→ WHAT THE EXERCISE ASKS
From the records that follow, copy every line in which "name" appears.

→ INPUT DATA
***
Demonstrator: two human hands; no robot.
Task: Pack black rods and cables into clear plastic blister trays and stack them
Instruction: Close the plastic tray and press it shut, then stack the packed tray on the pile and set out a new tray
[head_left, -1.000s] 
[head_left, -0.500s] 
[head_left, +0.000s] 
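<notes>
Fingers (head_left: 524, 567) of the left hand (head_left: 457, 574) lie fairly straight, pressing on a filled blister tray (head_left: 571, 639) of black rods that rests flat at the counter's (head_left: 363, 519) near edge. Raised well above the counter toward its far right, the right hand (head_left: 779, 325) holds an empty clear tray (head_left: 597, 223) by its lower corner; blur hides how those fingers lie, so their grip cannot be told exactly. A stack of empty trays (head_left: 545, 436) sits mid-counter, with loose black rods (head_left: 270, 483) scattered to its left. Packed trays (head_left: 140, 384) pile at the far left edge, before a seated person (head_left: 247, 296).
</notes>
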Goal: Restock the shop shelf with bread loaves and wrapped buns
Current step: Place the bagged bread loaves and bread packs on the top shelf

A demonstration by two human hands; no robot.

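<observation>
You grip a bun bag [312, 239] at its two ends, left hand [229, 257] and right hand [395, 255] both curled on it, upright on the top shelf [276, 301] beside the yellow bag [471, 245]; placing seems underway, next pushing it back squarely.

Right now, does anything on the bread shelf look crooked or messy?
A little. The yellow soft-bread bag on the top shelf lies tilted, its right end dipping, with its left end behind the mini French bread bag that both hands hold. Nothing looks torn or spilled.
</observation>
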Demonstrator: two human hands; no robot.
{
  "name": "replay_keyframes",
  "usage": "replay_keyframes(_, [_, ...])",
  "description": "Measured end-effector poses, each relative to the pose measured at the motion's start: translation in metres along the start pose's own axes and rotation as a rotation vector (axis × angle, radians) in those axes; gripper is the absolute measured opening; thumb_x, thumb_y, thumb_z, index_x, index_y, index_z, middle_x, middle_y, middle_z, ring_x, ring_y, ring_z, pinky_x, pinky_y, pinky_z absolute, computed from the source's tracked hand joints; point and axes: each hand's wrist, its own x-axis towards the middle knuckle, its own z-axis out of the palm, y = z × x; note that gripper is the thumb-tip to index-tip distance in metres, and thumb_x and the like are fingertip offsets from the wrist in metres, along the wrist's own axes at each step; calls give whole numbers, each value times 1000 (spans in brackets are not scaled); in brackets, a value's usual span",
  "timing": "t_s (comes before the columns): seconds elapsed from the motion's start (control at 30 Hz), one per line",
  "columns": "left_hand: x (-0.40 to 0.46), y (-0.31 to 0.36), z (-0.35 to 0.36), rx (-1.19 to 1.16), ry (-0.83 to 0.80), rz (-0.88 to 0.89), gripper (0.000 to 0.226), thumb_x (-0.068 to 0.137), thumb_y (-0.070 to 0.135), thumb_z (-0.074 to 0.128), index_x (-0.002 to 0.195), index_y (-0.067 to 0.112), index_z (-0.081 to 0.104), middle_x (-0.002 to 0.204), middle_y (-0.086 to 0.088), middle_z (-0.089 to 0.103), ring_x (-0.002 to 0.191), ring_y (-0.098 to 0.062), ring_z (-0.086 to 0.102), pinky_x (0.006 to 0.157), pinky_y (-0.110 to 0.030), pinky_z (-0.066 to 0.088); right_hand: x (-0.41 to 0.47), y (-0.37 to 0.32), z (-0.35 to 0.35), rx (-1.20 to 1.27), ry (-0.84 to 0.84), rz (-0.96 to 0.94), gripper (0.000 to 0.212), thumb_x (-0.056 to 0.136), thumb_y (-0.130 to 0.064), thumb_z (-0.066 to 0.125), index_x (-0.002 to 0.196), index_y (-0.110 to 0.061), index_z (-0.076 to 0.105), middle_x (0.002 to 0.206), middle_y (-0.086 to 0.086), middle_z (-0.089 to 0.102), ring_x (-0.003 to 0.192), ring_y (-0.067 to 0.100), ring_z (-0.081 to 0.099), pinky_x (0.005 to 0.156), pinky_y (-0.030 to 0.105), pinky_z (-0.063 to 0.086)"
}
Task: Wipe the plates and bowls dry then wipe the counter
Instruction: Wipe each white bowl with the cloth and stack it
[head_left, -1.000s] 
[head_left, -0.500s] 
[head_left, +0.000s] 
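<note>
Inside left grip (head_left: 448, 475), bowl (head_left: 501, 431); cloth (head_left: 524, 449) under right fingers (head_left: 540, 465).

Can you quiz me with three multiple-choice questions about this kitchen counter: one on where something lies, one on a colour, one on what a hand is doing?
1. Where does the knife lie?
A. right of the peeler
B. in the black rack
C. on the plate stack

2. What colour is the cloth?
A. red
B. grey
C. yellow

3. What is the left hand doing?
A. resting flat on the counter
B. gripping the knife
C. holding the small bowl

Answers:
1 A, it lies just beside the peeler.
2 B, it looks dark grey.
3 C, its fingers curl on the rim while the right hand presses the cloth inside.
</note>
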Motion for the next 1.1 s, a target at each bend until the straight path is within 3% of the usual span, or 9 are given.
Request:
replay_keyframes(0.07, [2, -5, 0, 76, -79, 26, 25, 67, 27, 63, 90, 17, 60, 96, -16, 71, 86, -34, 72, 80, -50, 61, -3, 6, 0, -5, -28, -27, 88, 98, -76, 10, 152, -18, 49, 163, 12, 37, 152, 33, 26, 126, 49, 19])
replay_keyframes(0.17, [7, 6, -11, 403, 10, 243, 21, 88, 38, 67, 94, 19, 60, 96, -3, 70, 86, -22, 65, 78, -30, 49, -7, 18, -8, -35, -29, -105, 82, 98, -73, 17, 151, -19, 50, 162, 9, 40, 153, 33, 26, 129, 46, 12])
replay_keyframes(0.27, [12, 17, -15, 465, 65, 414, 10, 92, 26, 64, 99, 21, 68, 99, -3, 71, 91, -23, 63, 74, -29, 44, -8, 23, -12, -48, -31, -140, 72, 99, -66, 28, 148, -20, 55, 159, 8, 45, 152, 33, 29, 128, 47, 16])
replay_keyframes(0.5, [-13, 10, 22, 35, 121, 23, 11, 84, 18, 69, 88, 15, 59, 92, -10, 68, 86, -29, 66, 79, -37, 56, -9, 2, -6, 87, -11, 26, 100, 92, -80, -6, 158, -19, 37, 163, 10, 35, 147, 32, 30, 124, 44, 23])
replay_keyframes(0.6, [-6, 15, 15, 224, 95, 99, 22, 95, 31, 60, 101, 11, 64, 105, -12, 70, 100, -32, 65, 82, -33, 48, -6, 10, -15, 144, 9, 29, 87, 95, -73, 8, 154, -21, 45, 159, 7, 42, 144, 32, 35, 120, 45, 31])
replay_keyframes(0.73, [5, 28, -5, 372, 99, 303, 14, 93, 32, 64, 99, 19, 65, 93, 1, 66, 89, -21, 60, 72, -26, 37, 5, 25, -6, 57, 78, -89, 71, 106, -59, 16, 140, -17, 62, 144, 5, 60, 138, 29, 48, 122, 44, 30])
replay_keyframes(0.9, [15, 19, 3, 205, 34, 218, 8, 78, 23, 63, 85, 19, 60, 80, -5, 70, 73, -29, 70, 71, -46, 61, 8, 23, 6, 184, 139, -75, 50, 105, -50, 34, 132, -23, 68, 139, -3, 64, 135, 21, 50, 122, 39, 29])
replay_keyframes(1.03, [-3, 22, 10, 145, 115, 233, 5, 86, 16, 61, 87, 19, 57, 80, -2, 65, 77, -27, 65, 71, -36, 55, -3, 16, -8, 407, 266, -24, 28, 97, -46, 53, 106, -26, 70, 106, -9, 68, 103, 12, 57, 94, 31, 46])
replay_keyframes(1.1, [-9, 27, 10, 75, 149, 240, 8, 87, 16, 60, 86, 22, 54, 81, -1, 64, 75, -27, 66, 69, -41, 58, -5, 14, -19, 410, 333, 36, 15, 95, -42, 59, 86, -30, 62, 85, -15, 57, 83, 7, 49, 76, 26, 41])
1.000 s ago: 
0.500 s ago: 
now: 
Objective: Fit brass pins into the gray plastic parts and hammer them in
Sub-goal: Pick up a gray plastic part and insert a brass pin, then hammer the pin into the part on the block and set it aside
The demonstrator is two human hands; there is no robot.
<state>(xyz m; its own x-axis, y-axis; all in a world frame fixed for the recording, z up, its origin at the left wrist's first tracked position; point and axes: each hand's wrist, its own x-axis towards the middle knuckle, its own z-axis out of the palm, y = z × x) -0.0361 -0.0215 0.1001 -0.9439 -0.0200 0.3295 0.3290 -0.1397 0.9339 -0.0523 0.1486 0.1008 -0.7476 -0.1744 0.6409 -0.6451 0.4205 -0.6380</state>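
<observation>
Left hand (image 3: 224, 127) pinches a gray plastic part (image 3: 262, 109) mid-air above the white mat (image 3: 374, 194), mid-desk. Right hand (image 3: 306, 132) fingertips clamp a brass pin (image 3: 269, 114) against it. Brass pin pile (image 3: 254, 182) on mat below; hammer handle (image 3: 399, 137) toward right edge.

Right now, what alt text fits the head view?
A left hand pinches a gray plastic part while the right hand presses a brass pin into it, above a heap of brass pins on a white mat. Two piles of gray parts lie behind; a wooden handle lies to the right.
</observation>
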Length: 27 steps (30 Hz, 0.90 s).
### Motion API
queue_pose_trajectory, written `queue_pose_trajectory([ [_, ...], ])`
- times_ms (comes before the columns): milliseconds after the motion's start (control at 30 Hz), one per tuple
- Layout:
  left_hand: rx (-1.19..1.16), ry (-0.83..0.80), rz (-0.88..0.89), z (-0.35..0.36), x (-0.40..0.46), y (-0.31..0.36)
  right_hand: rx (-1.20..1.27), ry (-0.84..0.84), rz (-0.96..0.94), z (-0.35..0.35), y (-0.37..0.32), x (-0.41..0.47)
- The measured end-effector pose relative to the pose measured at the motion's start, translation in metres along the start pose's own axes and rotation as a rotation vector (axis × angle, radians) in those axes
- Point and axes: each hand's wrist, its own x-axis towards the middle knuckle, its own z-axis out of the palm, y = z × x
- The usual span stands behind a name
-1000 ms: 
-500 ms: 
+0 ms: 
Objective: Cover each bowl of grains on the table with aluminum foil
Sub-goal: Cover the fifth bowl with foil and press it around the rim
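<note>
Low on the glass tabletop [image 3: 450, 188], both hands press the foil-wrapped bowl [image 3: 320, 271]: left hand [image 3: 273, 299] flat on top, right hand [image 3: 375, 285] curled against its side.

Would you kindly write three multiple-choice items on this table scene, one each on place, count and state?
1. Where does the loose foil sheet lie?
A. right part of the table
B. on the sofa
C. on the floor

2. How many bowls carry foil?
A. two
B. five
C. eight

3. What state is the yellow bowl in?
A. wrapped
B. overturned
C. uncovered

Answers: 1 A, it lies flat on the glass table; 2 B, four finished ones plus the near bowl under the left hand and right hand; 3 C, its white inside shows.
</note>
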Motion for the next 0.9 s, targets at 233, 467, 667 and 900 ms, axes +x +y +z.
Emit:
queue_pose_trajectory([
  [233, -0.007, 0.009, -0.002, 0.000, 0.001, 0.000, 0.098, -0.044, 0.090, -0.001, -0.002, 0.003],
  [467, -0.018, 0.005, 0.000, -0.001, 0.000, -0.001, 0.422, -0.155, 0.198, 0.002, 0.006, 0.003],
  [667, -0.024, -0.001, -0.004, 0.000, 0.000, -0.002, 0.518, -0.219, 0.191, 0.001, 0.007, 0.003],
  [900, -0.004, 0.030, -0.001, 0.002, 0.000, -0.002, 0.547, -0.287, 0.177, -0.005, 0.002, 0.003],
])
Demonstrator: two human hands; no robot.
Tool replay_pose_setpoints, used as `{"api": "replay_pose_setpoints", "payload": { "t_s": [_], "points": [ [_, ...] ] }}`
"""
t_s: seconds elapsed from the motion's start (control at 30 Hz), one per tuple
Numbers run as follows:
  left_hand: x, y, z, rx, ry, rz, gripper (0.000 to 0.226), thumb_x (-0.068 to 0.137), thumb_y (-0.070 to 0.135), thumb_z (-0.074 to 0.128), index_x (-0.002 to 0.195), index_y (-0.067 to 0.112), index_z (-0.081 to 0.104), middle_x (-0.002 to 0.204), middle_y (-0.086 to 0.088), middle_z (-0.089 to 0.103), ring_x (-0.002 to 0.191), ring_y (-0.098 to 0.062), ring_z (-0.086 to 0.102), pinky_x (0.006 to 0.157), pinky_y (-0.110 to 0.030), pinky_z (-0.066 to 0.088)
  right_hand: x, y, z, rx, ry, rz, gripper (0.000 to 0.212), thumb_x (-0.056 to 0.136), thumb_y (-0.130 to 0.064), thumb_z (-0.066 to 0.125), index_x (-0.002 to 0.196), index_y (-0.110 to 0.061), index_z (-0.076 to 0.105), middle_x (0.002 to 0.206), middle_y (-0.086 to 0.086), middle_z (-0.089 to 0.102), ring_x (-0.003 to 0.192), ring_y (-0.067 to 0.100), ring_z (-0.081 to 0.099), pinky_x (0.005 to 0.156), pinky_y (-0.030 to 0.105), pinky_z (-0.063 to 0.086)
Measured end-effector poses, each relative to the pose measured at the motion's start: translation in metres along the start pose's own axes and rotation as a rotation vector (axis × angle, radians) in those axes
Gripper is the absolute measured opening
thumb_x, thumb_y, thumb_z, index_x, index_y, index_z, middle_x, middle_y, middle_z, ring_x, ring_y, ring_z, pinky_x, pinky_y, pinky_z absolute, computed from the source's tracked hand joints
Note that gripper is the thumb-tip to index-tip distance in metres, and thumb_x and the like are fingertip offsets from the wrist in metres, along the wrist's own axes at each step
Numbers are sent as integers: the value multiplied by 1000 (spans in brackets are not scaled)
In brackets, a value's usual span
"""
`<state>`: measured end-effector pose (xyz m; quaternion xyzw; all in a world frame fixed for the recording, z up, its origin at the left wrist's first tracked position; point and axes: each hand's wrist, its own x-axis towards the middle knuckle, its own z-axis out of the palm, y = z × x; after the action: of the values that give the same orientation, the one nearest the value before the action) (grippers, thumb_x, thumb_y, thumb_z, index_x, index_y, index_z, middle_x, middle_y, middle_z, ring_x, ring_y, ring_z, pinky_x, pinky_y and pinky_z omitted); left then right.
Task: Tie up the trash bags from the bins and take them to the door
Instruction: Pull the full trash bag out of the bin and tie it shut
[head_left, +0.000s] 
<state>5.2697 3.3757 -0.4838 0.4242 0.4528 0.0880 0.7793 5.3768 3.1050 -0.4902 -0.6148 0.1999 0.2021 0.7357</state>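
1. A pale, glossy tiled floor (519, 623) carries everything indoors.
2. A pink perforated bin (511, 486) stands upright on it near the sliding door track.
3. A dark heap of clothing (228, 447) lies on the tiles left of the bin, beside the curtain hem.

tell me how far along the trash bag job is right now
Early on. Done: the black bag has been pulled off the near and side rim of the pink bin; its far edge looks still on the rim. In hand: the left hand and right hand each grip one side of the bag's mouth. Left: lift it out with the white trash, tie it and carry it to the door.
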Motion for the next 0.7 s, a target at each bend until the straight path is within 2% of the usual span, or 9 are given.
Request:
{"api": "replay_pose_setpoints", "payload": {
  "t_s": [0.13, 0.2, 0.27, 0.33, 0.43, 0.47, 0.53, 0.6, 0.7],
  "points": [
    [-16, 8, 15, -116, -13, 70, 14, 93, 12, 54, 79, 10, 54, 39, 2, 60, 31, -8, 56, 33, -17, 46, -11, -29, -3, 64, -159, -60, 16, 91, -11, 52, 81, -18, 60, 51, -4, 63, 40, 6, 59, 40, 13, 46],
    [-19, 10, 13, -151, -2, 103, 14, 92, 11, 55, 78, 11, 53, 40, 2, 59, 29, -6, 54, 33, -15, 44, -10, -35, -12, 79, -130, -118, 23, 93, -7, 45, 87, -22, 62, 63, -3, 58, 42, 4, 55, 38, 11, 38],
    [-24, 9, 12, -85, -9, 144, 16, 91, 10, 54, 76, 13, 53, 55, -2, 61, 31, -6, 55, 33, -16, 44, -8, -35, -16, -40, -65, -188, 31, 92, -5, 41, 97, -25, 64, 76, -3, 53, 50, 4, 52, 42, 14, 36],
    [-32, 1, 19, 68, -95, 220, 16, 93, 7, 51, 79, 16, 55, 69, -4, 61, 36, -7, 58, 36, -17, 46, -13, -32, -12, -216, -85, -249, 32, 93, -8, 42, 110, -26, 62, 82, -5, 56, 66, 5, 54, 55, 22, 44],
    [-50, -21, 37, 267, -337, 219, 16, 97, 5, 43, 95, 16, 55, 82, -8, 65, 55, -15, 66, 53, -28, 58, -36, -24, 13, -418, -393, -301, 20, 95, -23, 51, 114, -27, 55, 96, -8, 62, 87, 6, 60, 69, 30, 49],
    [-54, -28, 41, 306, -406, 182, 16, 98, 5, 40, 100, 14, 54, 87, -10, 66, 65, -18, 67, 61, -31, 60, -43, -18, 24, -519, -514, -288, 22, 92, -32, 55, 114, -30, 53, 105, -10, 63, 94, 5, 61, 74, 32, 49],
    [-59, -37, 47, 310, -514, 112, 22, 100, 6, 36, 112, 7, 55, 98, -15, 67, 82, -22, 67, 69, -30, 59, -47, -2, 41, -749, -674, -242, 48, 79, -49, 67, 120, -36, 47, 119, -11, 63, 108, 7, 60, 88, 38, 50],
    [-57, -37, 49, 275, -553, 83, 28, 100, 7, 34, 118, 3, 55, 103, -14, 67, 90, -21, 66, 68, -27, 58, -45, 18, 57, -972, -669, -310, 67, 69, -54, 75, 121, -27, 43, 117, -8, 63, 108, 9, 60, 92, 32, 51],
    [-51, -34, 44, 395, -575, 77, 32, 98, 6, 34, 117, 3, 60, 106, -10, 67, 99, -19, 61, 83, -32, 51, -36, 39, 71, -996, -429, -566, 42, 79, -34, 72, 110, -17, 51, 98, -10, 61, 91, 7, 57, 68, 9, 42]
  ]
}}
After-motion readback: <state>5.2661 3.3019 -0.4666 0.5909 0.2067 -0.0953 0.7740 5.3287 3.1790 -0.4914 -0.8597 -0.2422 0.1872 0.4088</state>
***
→ RESPONSE FOR THIS EXERCISE
  "name": "replay_keyframes",
- The usual span stands behind a name

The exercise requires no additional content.